Reflexión desde el Monasterio sobre el Sábado Santo
José de Arimatea tomó el cuerpo del Señor, lo envolvió en una sábana limpia y lo puso en el sepulcro nuevo que había hecho excavar en la roca. Luego hizo rodar una gran piedra y se fue. Cfr. Mt, 27, 59-60
Parece el final de la historia, se ha llegado a un punto muerto. No se espera nada más. Una pesada roca pone punto final a todo. Las mujeres están mirando cuando él desaparece de su vista y de sus vidas.
Lo han envuelto en paños funerarios, como también lo envolvió su madre en pañales cuando nació. Entonces el futuro estaba lleno de promesas, ahora, aún joven, su futuro está hecho pedazos.
Todo parece que ha llegado a su fin, pero en realidad está en la cúspide de un nuevo comienzo. Hay un futuro inimaginable que compartirá con todos los hombres. No hay final que pueda desafiar el toque creador de Dios.
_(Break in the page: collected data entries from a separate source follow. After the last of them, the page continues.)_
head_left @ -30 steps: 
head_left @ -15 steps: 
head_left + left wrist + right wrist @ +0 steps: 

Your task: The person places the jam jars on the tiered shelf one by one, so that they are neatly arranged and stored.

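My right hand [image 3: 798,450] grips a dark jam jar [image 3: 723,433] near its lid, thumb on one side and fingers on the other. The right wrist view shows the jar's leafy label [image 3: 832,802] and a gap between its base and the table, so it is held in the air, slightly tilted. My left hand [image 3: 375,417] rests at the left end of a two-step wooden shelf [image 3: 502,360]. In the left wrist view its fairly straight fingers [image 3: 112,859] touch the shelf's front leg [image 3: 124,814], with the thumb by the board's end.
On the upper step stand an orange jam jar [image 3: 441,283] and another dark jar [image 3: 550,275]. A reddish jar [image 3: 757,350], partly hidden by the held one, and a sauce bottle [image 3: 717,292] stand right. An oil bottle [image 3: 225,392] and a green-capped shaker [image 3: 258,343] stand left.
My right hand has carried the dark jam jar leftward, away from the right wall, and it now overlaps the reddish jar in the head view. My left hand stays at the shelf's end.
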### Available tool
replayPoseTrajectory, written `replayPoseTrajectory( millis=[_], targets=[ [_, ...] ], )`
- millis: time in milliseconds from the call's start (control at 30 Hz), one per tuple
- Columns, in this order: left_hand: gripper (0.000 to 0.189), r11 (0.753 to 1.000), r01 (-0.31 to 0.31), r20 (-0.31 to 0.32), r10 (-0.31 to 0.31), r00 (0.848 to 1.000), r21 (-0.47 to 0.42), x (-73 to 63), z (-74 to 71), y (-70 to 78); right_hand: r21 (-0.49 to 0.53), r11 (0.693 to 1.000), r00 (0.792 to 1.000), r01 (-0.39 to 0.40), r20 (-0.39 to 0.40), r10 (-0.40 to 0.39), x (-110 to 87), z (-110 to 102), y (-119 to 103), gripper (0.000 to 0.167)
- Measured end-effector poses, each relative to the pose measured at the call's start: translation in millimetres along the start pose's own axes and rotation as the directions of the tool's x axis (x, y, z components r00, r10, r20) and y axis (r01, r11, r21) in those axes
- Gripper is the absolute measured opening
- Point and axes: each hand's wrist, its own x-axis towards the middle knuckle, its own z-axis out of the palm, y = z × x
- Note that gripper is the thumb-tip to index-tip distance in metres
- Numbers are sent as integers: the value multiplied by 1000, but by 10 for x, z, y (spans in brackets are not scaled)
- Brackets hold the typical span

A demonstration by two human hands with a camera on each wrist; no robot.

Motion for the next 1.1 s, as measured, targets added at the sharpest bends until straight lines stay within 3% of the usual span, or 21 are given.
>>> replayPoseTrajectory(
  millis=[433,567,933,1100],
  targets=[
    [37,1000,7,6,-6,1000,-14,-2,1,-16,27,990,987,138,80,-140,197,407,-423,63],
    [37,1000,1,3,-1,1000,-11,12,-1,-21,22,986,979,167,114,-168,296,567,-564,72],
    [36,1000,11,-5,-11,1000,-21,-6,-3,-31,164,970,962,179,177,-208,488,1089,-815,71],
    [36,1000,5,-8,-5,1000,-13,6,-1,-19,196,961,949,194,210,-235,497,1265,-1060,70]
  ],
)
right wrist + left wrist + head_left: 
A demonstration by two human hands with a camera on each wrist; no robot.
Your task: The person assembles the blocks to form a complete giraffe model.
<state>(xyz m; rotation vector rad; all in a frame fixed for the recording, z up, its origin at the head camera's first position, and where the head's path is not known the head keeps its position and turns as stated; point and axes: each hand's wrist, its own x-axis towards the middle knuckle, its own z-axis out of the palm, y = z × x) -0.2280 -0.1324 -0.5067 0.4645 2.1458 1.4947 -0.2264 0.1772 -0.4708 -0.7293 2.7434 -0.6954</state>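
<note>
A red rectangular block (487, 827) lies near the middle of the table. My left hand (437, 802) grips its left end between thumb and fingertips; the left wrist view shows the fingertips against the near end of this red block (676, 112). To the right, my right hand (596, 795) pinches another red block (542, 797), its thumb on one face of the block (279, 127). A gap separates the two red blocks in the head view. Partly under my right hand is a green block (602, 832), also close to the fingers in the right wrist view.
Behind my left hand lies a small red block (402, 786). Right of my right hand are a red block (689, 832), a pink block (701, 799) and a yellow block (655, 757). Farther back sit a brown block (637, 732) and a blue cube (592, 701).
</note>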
Todos estuvimos allí, sí todos. Cuando temimos habernos quedado sin futuro, cuando el camino quedó bloqueado por cualquier piedra, cuando la paz es pisoteada, cuando el hombre es verdugo de otro hombre, cuando la vida es desechada.
Pero Jesús sigue diciendo: “si el grano de trigo no cae en tierra y muere, queda solo, pero si muere da mucho fruto.
La semilla está enterrada en este Sábado Santo, ahora solo podemos aguardar, esperar el don de su fecundidad.
Es el momento del silencio, el momento de abandonarnos en Dios.
En Israel, cuando Jesús murió, había una lámpara que ardía, María, su Madre. Ahora 21 siglos después, aguarda la Iglesia.
Mañana, el Hijo del Hombre caminará por un jardín entre macizos de flores y luz.